[Required action] With the material below, print exactly the lines between the line holding "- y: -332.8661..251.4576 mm" and the line holding "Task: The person", inclusive. Add nothing else.

[Data provided]
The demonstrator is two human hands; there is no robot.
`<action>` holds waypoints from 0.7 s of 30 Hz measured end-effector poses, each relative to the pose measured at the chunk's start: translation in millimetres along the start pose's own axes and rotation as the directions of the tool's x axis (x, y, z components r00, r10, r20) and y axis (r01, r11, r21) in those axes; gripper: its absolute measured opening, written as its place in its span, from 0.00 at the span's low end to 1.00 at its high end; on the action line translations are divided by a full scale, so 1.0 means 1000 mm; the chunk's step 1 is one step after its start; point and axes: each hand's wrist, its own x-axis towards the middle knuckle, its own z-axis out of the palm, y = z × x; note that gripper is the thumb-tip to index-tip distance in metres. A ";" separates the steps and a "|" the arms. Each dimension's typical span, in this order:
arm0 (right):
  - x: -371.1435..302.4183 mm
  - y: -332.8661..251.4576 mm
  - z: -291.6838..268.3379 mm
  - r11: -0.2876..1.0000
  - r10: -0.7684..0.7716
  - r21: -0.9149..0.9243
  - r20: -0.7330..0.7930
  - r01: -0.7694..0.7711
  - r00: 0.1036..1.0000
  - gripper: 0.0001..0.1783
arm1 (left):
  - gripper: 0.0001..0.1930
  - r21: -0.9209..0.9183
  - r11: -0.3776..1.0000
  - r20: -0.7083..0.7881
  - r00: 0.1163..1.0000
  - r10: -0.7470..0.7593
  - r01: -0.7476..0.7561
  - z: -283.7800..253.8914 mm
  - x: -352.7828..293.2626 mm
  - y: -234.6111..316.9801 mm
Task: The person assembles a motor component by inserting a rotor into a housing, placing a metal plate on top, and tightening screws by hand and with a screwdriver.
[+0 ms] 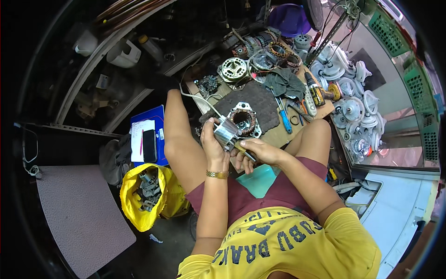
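Observation:
My left hand (pixel 214 148) is closed around a silver metal cylinder (pixel 226 133) that looks like a motor rotor. My right hand (pixel 260 151) grips a short yellowish tool (pixel 244 149) with a dark end, held against the lower end of the cylinder; its exact kind is unclear. Just beyond both hands, an open motor stator (pixel 244 122) with copper windings in a silver housing rests on a dark grey pad (pixel 267 104). A pale cord (pixel 197 96) runs down toward the top of the cylinder; whether it joins it I cannot tell.
On the bench lie a round motor (pixel 233 69), a grey rag (pixel 285 83), a blue-handled screwdriver (pixel 285 118), a power strip (pixel 310 103) and a yellow drill (pixel 320 90). White plastic parts (pixel 353 109) pile up at right. A yellow sack (pixel 160 186) of metal parts stands left of my legs.

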 end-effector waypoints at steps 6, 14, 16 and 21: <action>-0.010 0.002 0.001 0.998 -0.036 -0.056 -0.077 0.032 0.996 0.25 | 0.11 -0.020 0.999 0.007 1.000 -0.030 0.030 -0.003 -0.001 -0.001; -0.007 -0.002 0.016 0.788 -0.227 -0.613 -0.212 0.051 0.950 0.18 | 0.12 0.117 0.987 -0.057 0.991 0.121 -0.113 0.014 -0.011 -0.008; -0.007 0.003 0.017 0.562 -0.461 -0.822 -0.214 0.096 0.861 0.18 | 0.12 0.136 0.983 -0.065 0.989 0.132 -0.123 0.017 -0.014 -0.008; -0.009 -0.003 0.019 0.601 -0.395 -0.796 -0.213 0.076 0.894 0.19 | 0.13 0.155 0.983 -0.043 0.993 0.110 -0.103 0.016 -0.018 -0.009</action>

[Response to the exercise]
  - y: -332.8661..251.4576 mm
  - z: -291.6838..268.3379 mm
  - r11: -0.2876..1.0000
  - r10: -0.7684..0.7716
  - r21: -0.9149..0.9243
  - r20: -0.7330..0.7930
  - r01: -0.7694..0.7711
  - r00: 0.1036..1.0000
  - gripper: 0.0001..0.1783
arm1 (left):
  - gripper: 0.0001..0.1930
  - r21: -0.9209..0.9183
  - r11: -0.3776..1.0000
  - r20: -0.7083..0.7881
  - r00: 0.1163..1.0000
  - r10: -0.7470..0.7593
  - r01: -0.7476..0.7561
  - z: -283.7800..253.8914 mm
  - x: -352.7828..293.2626 mm
  - y: -234.6111..316.9801 mm
Task: The person assembles a motor component by inserting a rotor into a housing, placing a metal plate on top, and tightening screws by hand and with a screwdriver.

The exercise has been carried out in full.